MindBridge Ai Auditor in Ten Minutes
Join John Colthart, General Manager, Audit and Assurance & V.P. Product Management, as he jumps into the MindBridge Ai Auditor platform, demonstrating data ingestion, risk-ranked scoring and reporting, an overview of the Ai Auditor control point checks, flow analysis and workflows.
Good morning, everyone. I’m going to give you a really quick demo of the MindBridge Ai Auditor. So this is our cloud-based service. I’ve already logged in and what I’m going to do is I’m going to create a new engagement. So let’s say this is Audit 2019. Maybe this is a SAP user. Invites me to get started.
I’m invited to bring in some data. So I can connect directly to cloud-based accounting packages or I can pull in a data file that’s been taken from a finance system. So what I have is I actually have an Excel spreadsheet that I’m just going to drag and drop here. So what you see is it started to load the data file.
In a moment, it’s going to detect what kind of data file this is. So despite it being a spreadsheet, it’s actually determined that it’s a Sage 50 ledger. Prepares the data so it automatically loads it and then it starts the analysis. Now this analysis usually takes a couple of minutes. I’m going to actually speed up the video so we don’t have to sit and wait.
So as you can see, the file has completed the analysis. That was actually about a minute and a half of the lapse time. I’m going to click to see the analysis. So this entire dashboard has been created since we started this demo. So everything you’re looking at has been derived from that data file that we were just loading.
What we’ve done is we’ve looked at every single line of every journal entry and we’ve scored every transaction as a measure of its quantity of risk. So what we have is these high, medium, and low risk categories. You can see the number of transactions in each category and the dollar value associated. So it’s fairly easy to see that if I was randomly sampling transactions, I’m much more likely to find a low-risk one than a high or medium-risk one.
The idea here is that the auditor should spend their time looking at the most interesting transactions, the most unusual. So let’s scroll down, let’s have a look through this dashboard. I can see risk by day. I can also look at, sorry, risk by month. I can also look at it by day which gets me a kind of finer grained view. Let’s scroll along here.
You can see that there’s definitely a spike. You can see these are actually periodic spikes in this data. That’s fairly normal. When we look at accounting practices, you often see a flurry of activity around things like month-end closes. You can see there’s something definitely happening here and this is actually the year-end close cycle.
If I remove the low risk, they ought to see that far more clearly. There’s definitely a higher risk time period here. And I can click on any of these bars and drill into the detail of it. If I continue to look down the dashboard, you can see here on the right-hand side, here are all of the different control point checks that we’ve performed. If I’m interested in, let’s say, manual entries, I can click here and it will immediately take me there.

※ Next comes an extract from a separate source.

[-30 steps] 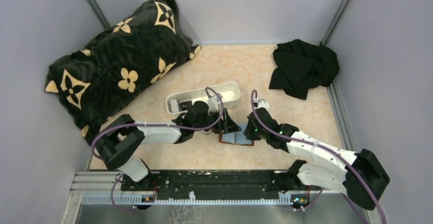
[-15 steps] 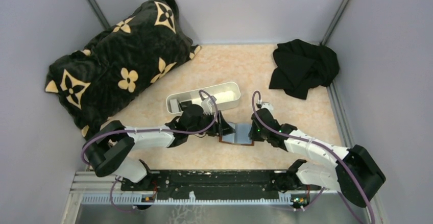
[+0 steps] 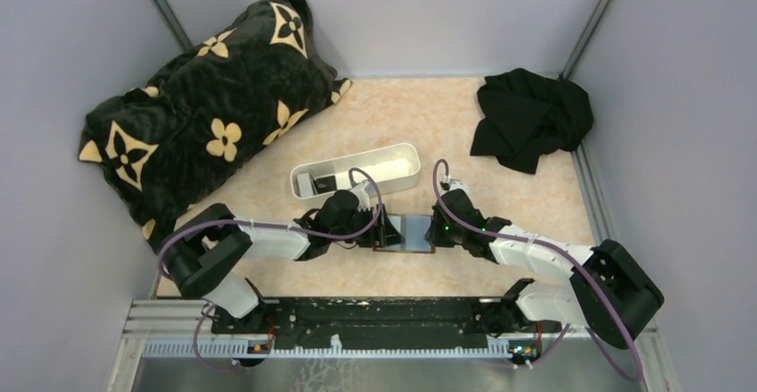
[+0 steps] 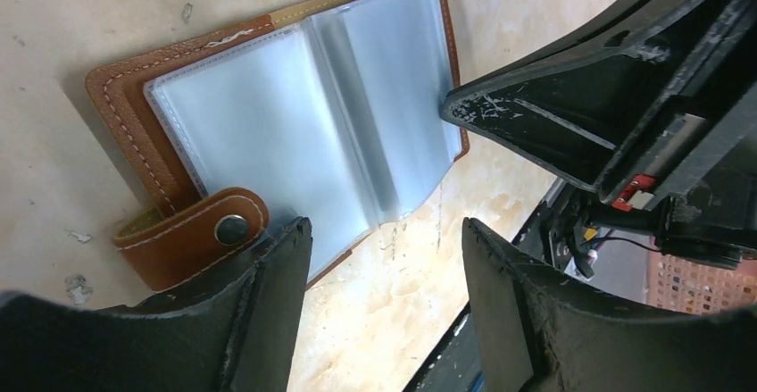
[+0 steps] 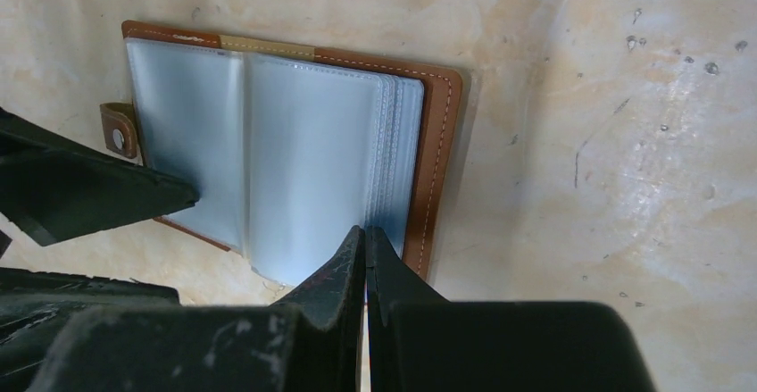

I can also look at some of the more detailed. There’s like our flow analysis, which is a machine learning based technique. On the left-hand side, you’ll see a visualization that we call the risk burst. So previously, we were looking at risk by time or by risk level. This is actually breaking it down by accounting area. So the concentric rings here, the innermost ring is the highest level of the chart of accounts.
So that’s your assets, liabilities, revenue, and expense. And as I move out through these concentric rings, I’m going out, further down into the chart of accounts, into more levels of detail. So you can see here, if I go out here, I’m getting to one of the more detailed accounting areas. The system definitely thinks that there’s something going on in the equipment transactions. And I can just click on that slice.
It takes me to a ranked list of transactions that impact the equipment account. And I can look at any one of these and drill into it in more detail. So let’s pick this one. So I’ve gone, I’ve drilled all the way from the highest level looking at the overview of the ledger as a whole, the business as a whole and I’m now looking at a single individual journal entry.
So you can see it’s received a 35% score in terms of overall risk and what you’re looking at here, as I scroll down, you’ll see all of the different control point checks that have been performed. The ones that are green, the system has said, “No, it doesn’t fail this test.” But the ones that are red are the ones that have definitely highlighted this one. So to explain how our AI had selected this transaction, all you have to do is read off from these kind of red items.
So this is a transaction that happened at the end of the year. It was a high monetary value. It was entered manually. But more interestingly, it’s a rare financial flow. That’s a machine learning technique where our AI is looking at all of the different account interactions and it’s determining that this particular accountant interaction is unusual.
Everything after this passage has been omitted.